How to profit from the trend

Morgan Stanley’s Richard Ji believes the best way to play the Chinese travel boom, both international and domestic, is through China’s two largest online-travel groups: Ctrip.com International (Nasdaq: CTRP) and eLong Inc (Nasdaq: LONG). The average Chinese person spends $50 a year on travel; Ji estimates the firms currently have less than a 2% market share between them – so “you can see the potential”.

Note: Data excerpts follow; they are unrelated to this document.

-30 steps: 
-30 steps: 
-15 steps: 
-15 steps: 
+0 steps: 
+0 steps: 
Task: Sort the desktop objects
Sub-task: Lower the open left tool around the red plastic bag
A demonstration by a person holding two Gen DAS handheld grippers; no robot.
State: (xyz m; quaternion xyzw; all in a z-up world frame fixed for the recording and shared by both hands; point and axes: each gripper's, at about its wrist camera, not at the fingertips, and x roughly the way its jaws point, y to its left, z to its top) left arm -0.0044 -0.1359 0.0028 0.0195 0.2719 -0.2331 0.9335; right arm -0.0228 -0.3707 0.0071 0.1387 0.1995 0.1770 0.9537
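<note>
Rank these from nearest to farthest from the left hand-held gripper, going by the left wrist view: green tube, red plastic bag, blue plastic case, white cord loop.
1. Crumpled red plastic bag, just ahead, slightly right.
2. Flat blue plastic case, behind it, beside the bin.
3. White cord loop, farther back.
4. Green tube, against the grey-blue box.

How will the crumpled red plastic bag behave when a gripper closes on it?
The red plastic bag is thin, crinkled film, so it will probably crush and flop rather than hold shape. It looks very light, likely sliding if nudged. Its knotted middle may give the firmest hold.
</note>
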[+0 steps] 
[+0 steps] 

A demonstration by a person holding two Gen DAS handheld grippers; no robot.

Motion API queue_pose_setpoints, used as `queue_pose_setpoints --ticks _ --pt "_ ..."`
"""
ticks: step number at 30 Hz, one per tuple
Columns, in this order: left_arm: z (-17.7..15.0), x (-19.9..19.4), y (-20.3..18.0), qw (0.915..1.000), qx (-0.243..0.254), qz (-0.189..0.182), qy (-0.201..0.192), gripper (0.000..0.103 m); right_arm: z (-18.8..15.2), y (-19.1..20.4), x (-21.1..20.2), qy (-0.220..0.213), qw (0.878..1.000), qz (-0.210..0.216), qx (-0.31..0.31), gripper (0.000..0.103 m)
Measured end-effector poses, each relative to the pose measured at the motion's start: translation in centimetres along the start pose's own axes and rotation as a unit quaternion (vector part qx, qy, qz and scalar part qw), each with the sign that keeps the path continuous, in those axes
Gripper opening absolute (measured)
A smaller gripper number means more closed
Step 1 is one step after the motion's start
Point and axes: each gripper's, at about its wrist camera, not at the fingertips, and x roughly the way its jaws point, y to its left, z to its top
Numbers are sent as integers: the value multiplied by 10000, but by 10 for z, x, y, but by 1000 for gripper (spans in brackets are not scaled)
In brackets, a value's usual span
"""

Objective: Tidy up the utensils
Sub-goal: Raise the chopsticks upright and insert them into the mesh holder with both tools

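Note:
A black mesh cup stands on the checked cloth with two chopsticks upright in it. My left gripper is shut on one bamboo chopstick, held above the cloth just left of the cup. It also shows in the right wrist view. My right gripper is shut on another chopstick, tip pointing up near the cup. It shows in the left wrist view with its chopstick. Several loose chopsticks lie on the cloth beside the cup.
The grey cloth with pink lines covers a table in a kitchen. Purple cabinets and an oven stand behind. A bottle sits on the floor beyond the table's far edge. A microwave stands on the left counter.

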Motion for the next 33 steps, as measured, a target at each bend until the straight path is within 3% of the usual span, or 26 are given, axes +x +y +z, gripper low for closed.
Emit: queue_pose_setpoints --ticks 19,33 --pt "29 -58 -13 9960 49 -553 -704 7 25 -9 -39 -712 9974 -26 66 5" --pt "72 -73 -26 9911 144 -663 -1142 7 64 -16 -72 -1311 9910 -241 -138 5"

That potential may be realised very soon: Deutsche Bank’s William Bao Bean tells the International Herald Tribune that there will be a “flood of customers to Ctrip and eLong this year” as they introduce electronic tickets, which is expected to undermine bricks-and-mortar competitors. The fragmented nature of the Chinese hotel industry, where there are no truly national lodging chains, should make it easier for them to maintain wider profit margins than international peers such as Expedia, which have commissions squeezed by big hotel chains. Ctrip is the largest firm in terms of hotel and airline bookings, but the share price has more than doubled over the past year and now looks rather expensive on a p/e of 63 – Bean has a ‘hold’ rating on the stock. Investors might prefer eLong, which Bean still rates a ‘buy’. It turned profitable in the second quarter of last year after listing in October 2004. Third-quarter net income came in at $337,000, from a $5m loss the year before, while sales rose 40%.